Un premier mouvement voit le jour en mars 1936, suite aux exigences syriennes soumises à Paris et concernant l’intégrité territoriale du Liban de 1920. Ce fut le parti de l’Unité Libanaise, créé par Toufic Aouad. Il groupe surtout des chrétiens mais va être concurrencé en novembre par la naissance d’un mouvement créé par Pierre Gemayel.

Alarmé par la réaction des musulmans au traité avec la France et les troubles violents qui l’ont précédé et suivi, par l’idéologie pan-syrienne du PPS et par la poussée communiste après la victoire du Front Populaire en France, Gemayel fonde le 21 novembre 1936 avec Georges Naccache, Charles Hélou, Chafic Nassif et Emile Yared, les Phalanges Libanaises.

Rentré d’Italie puis d’Allemagne, Gemayel avait été impressionné par l’ordre et la discipline de la jeunesse des deux pays. Au début, les Phalanges sont donc un mouvement visant à développer l’esprit civique et la discipline chez les jeunes. Sa devise « Dieu, Patrie, Famille » et son idéologie – Liban indépendant d’abord – illustrent cependant une option farouchement nationaliste. Il recrute surtout dans les couches moyennes de la population chrétienne. Ses statuts, établis en mai 1937, lui donnent une organisation pyramidale avec un Bureau politique à sa tête. Il se dote d’un organe, « Al Amal – L’Action », bilingue d’abord, suspendu sept fois sous le Mandat.

Ses adhérents sont estimés en 1937 à 8000. Hostile à tout projet d’union avec la Syrie ou un autre pays arabe, le mouvement prend pour cible le PPS dont il devient le plus féroce adversaire. Opposé à toute idéologie importée, il se bat aussi contre le Parti Communiste.

Apparences paramilitaires

 

Avec les tensions confessionnelles, le mouvement se muscle. Il habille de tenues paramilitaires ses adhérents, les fait défiler  telles des brigades de choc, fanfare et bannières en tête. Ces démonstrations suscitent celles, similaires, des Najjadé, groupant la jeunesse sunnite. Pour freiner le dérapage ainsi amorcé, le gouvernement interdit en novembre 1937 tous les mouvements confessionnels paramilitaires dont les Phalanges et les Najjadé.

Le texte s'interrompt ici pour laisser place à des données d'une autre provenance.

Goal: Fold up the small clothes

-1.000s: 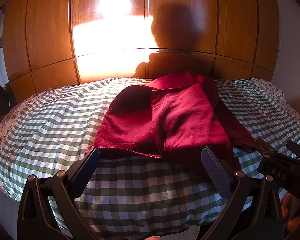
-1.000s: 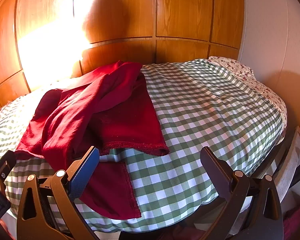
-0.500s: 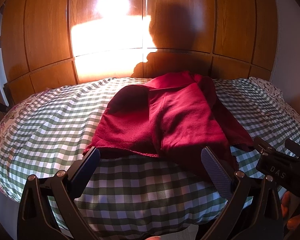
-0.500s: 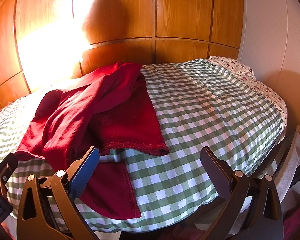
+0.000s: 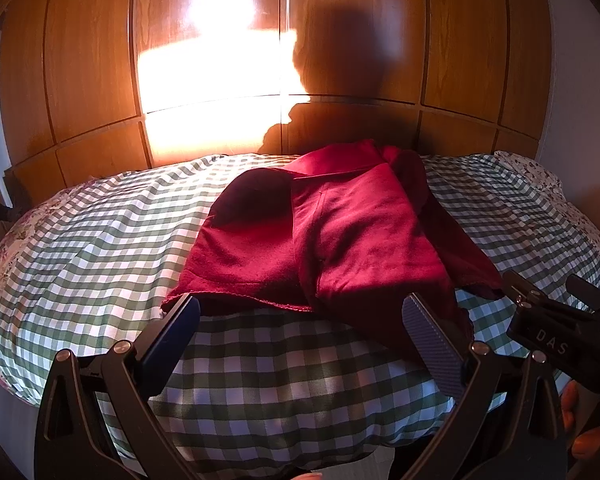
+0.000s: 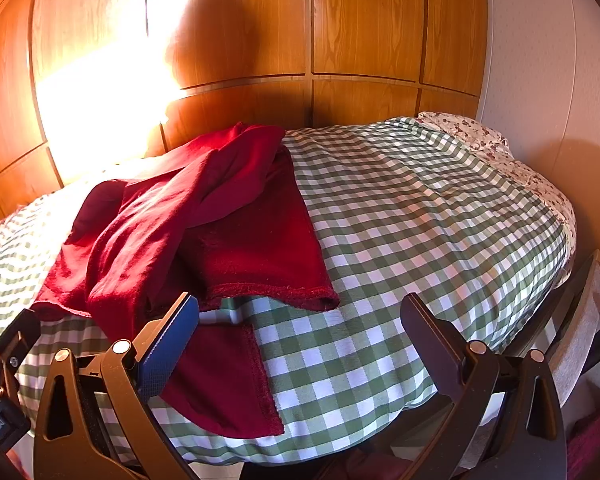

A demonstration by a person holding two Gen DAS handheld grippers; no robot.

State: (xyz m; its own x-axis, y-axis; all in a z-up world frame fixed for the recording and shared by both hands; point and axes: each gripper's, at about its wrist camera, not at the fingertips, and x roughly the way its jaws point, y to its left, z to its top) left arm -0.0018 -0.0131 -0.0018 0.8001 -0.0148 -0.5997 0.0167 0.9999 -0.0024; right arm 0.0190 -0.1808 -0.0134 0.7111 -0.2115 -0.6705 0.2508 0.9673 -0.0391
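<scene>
Red garment [image 5: 340, 236], rumpled and partly doubled over itself, lies on the green-checked bedspread [image 5: 100, 248] of a bed backed by wooden panels [image 5: 360, 40], one flap trailing toward the near edge. Left gripper [image 5: 300, 322] and right gripper [image 6: 300, 312] hover over that edge, fingers spread wide, holding nothing.

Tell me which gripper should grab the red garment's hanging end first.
Right gripper: open, the red garment hanging end lies right by its blue finger. The left gripper, also open, faces mostly bedspread.
</scene>
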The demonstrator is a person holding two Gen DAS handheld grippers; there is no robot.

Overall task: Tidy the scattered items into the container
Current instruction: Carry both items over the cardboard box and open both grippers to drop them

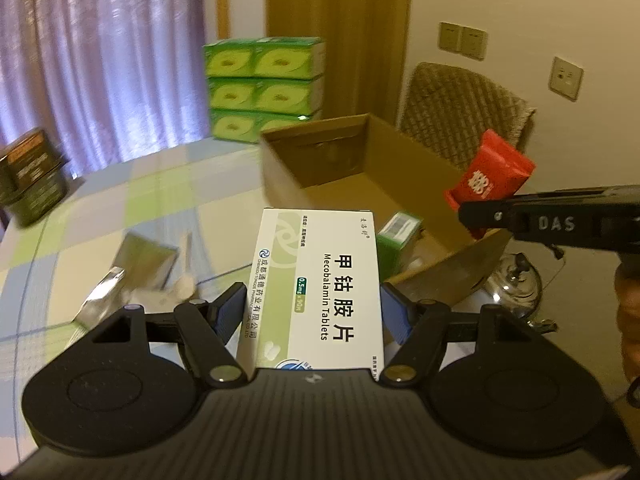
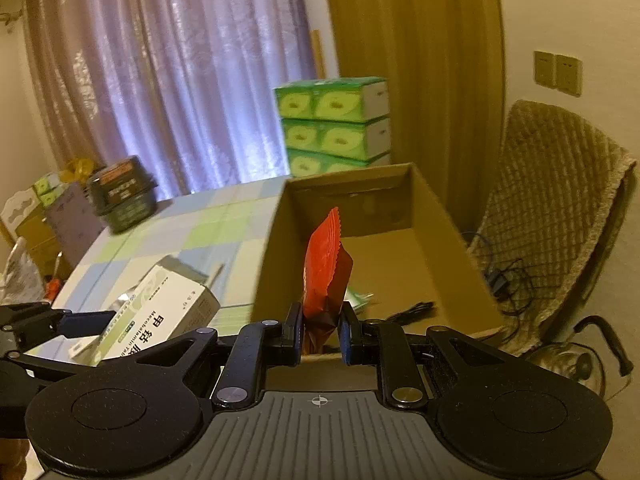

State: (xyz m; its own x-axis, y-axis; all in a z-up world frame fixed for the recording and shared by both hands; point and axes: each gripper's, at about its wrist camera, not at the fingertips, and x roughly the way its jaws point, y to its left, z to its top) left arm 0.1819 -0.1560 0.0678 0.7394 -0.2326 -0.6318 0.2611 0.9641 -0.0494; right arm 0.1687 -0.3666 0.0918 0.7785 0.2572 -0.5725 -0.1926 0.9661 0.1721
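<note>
On my far left a dark green tin sits at the table's edge, blurred in both views; only my right camera shows the clutter of boxes and bags beyond it. Nearer, a silvery foil pack lies on the checked cloth, too smeared for me to read.

My left gripper has its fingers clamped on the two long sides of the white Mecobalamin tablet box, which juts forward between the blue pads toward the near wall of the cardboard box. From the right camera I see the same tablet box from the side, held above the table just left of the carton; its near end is cut off behind my gripper body.

Inside the carton the left view shows a small green box on the floor, while the right view only shows a sliver of green and a dark cable that I cannot make out from the left.

My right gripper pinches the lower end of the red sachet, which stands up on edge between the fingers, over the carton's near rim. The left view shows its printed face above the gripper arm, over the carton's right wall.

Rightmost, a chair with a woven cover stands beside the carton, with a glass object below that I cannot identify.
</note>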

Les Phalanges sont de nouveau autorisées le 27 novembre 1943 après leur rôle dans les événements de ce mois. De national, le mouvement devient politique.

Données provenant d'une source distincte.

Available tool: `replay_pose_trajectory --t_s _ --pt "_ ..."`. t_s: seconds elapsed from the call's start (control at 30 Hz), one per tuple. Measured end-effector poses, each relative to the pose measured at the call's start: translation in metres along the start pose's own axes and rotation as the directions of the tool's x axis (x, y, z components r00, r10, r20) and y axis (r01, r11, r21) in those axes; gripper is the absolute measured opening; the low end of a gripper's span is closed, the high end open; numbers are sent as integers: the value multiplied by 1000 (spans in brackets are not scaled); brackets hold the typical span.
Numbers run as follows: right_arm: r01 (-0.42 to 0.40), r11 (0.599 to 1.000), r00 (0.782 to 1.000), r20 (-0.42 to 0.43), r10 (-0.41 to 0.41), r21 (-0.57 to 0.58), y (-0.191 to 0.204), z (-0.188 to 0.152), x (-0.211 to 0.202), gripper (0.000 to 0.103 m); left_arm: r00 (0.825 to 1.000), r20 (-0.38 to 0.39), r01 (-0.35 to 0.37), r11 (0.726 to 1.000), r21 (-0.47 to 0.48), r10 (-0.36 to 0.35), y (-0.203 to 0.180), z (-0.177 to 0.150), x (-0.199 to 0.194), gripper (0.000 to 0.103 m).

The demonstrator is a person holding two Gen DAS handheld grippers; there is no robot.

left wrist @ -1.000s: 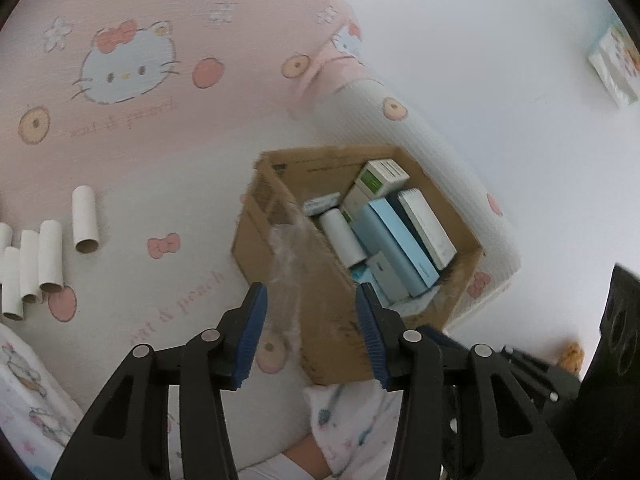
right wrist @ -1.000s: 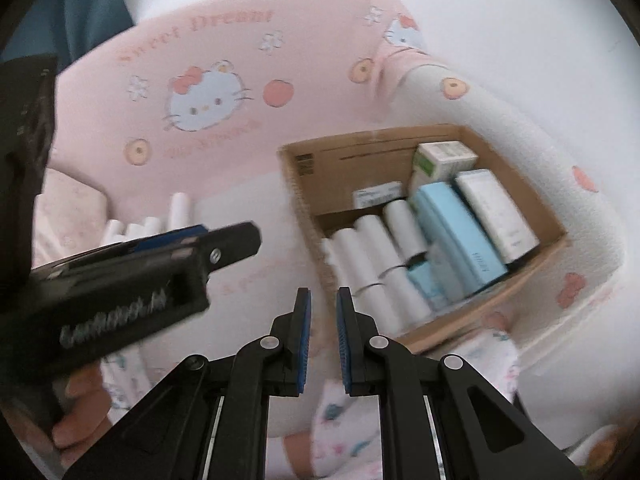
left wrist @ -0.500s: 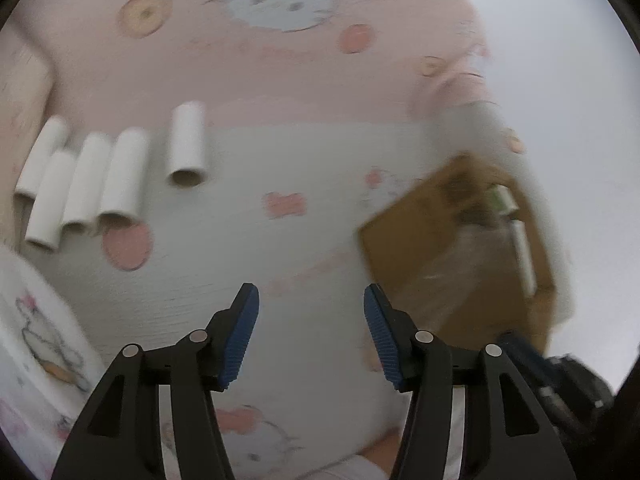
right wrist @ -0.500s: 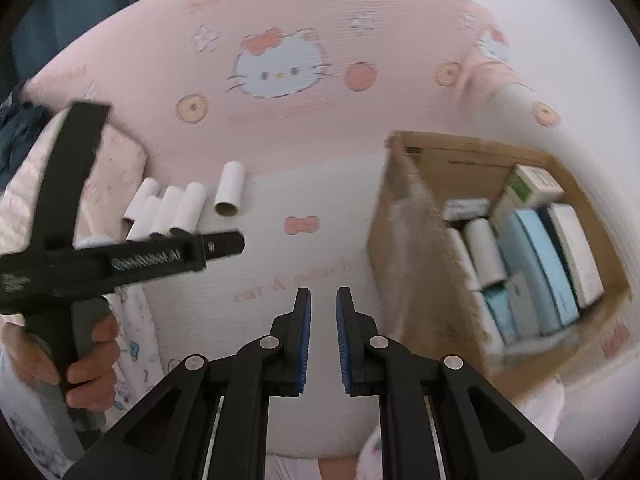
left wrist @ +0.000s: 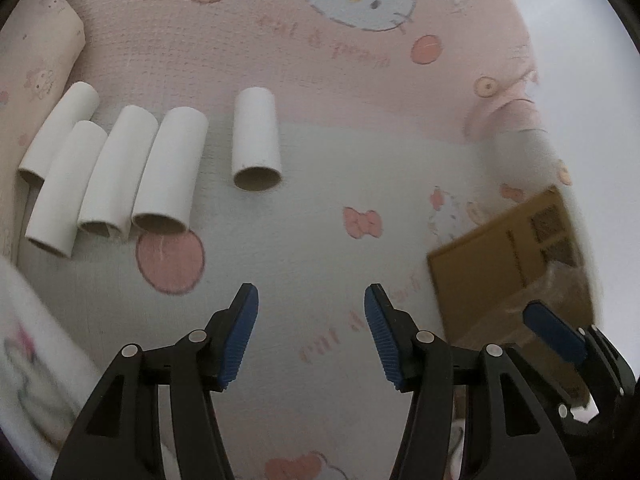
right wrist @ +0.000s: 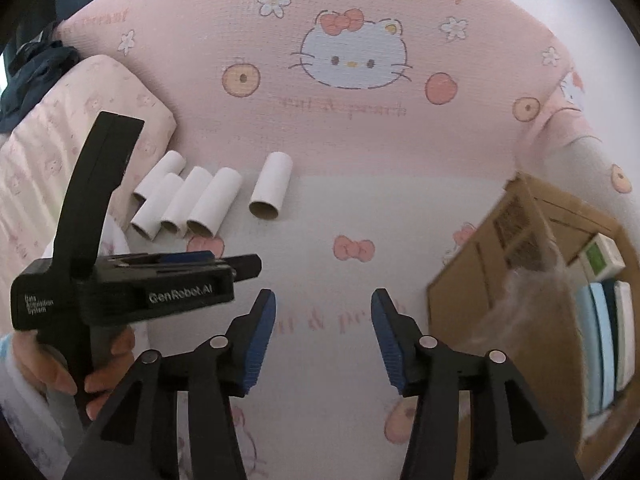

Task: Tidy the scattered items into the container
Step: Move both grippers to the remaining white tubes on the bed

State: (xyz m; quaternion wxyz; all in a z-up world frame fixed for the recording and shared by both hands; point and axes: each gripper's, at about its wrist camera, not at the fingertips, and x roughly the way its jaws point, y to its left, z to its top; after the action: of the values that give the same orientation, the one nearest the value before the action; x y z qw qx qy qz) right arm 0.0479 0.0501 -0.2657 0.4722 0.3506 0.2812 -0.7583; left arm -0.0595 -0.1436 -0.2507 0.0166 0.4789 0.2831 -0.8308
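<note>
Left gripper (left wrist: 311, 334): angled down over mat (left wrist: 320, 240), spread wide, empty. Right gripper (right wrist: 323, 338): angled down, jaws opening, empty. Five tubes (left wrist: 256, 140) at 11 o'clock; box (right wrist: 500, 280) at 3 o'clock.

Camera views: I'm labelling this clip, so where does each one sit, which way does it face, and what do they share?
Left wrist: on the left gripper, angled down at the mat; its open fingers show, the right gripper at lower right.
Right wrist: on the right gripper, angled down likewise; its jaws are opening, empty; a hand holds the left gripper.
Shared: five tubes, cardboard box.
</note>
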Motion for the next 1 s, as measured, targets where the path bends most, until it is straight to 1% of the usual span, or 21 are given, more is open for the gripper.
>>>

Parce qu’elles furent fondées après une visite de Gemayel à Berlin et alors que déferlent sur l’Europe les idéologies fascistes, qu’elles portent un nom rappelant le parti de Franco, qu’elles ont un encadrement militaire avec uniforme, insignes, drapeau, salut et défilés, qu’elles obéissent à un chef au pouvoir quasi absolu, les Phalanges furent qualifiées par leurs adversaires de fascistes.

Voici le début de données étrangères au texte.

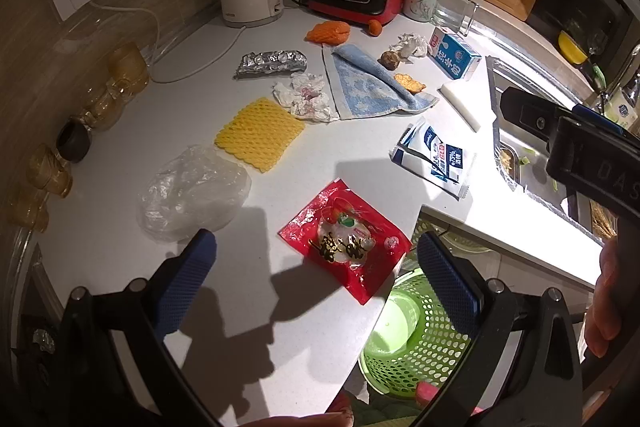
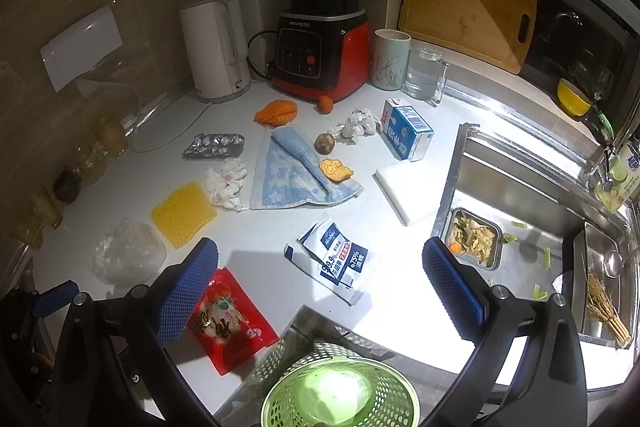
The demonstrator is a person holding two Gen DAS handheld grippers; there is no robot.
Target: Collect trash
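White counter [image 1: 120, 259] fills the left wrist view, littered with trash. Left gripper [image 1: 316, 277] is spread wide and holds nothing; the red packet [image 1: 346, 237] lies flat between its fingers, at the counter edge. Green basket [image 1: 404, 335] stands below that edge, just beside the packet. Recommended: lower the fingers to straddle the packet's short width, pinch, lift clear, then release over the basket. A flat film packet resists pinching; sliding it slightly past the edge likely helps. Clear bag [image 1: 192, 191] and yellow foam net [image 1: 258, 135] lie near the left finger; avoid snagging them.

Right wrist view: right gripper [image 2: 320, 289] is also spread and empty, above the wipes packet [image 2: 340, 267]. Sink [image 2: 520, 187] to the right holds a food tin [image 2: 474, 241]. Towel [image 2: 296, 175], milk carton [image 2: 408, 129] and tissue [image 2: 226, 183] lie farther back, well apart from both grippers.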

Or, si l’organisation paramilitaire répond à un besoin des jeunes et facilite leur discipline, le mouvement est essentiellement d’inspiration libanaise. A l’opposé du fascisme historique, il n’est ni collectif ni autoritaire, accorde la primauté à la personne, non au groupe, ne se veut pas parti unique, aristocratique, inégalitaire et raciste. Son but n’est pas la prise du pouvoir mais la préservation d’une indépendance ouverte à tous. Le mouvement souffrira néanmoins de l’autorité quasi absolue qu’exercera son fondateur.